### Task to complete
In the copy, include all of the listing exactly and none of its pictures.

### Data
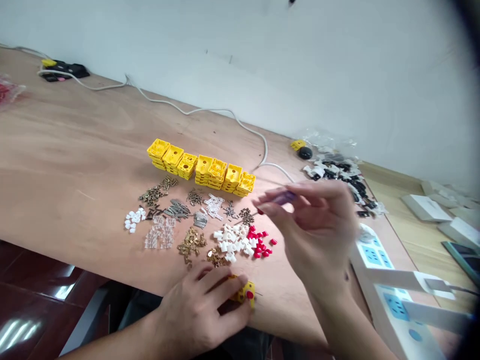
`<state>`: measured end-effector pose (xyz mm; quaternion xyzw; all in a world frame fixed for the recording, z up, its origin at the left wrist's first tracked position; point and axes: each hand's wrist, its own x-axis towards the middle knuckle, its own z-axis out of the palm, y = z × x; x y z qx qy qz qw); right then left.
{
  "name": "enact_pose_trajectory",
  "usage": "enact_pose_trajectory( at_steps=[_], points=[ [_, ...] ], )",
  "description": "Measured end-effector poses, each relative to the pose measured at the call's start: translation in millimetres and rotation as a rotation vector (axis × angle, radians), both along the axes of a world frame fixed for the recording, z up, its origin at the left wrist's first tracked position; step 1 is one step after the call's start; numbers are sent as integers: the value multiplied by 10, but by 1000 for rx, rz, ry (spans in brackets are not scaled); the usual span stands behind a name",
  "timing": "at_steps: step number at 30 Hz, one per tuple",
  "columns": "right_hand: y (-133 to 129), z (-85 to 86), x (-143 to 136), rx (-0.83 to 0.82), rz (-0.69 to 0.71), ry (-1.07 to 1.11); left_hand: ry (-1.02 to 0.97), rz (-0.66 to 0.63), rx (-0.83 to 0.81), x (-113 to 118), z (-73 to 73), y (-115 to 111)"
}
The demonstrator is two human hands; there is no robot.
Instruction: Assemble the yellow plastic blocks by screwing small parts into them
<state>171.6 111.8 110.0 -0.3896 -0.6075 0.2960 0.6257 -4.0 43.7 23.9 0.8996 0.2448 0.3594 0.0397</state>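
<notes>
My left hand [204, 305] is closed round a small yellow housing [248, 290] with a red button, low at the table's near edge. Raised to the right, my right hand [318, 225] pinches a screwdriver with a purple handle [283, 198], blurred by motion; its thin shaft slants down to the left. Between the hands are red caps [262, 245] and white plastic pieces [232, 240]. Brass parts [192, 244] and small copper-coloured parts [216, 257] lie just beyond my left hand. Stacked yellow housings [210, 170] stand in a row farther back.
Clear plastic pieces [160, 232], white pieces [134, 219], metal strips [177, 209] and screws [195, 197] lie in piles. A white cable [168, 102] runs along the wall. Power strips [393, 300] are at the right, below a heap of black and white parts [341, 177].
</notes>
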Motion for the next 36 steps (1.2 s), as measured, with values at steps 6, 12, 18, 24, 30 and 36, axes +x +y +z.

### Worked solution
`<state>`: measured end-effector pose (xyz mm; quaternion xyzw; all in a world frame fixed for the recording, z up, its origin at the left wrist's first tracked position; point and axes: each hand's wrist, its own x-axis towards the middle knuckle, its own z-axis out of the palm, y = z × x; x y z qx qy qz qw); right then left.
{
  "name": "enact_pose_trajectory",
  "usage": "enact_pose_trajectory( at_steps=[_], points=[ [_, ...] ], )",
  "description": "Measured end-effector poses, each relative to the pose measured at the call's start: translation in millimetres and rotation as a rotation vector (axis × angle, radians), both along the axes of a world frame fixed for the recording, z up, its origin at the left wrist's first tracked position; step 1 is one step after the call's start; numbers are sent as integers: the value multiplied by 10, but by 1000 for rx, rz, ry (spans in brackets are not scaled); the usual span stands behind a name",
  "timing": "at_steps: step number at 30 Hz, one per tuple",
  "columns": "right_hand: y (-133 to 129), z (-85 to 86), x (-143 to 136), rx (-0.83 to 0.82), rz (-0.69 to 0.71), ry (-1.07 to 1.11); left_hand: ry (-1.02 to 0.97), rz (-0.66 to 0.63), rx (-0.83 to 0.81), x (-113 to 118), z (-73 to 73), y (-115 to 111)"
}
The demonstrator is two human hands; there is no robot.
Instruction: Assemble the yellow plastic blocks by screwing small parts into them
<state>171.6 111.8 110.0 -0.3896 -0.6075 0.2960 0.6257 -4.0 43.7 23.9 0.8996 0.2448 0.3594 0.0397</state>
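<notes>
My left hand [204, 305] is closed round a small yellow housing [248, 290] with a red button, low at the table's near edge. Raised to the right, my right hand [318, 225] pinches a screwdriver with a purple handle [283, 198], blurred by motion; its thin shaft slants down to the left. Between the hands are red caps [262, 245] and white plastic pieces [232, 240]. Brass parts [192, 244] and small copper-coloured parts [216, 257] lie just beyond my left hand. Stacked yellow housings [210, 170] stand in a row farther back.
Clear plastic pieces [160, 232], white pieces [134, 219], metal strips [177, 209] and screws [195, 197] lie in piles. A white cable [168, 102] runs along the wall. Power strips [393, 300] are at the right, below a heap of black and white parts [341, 177].
</notes>
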Motion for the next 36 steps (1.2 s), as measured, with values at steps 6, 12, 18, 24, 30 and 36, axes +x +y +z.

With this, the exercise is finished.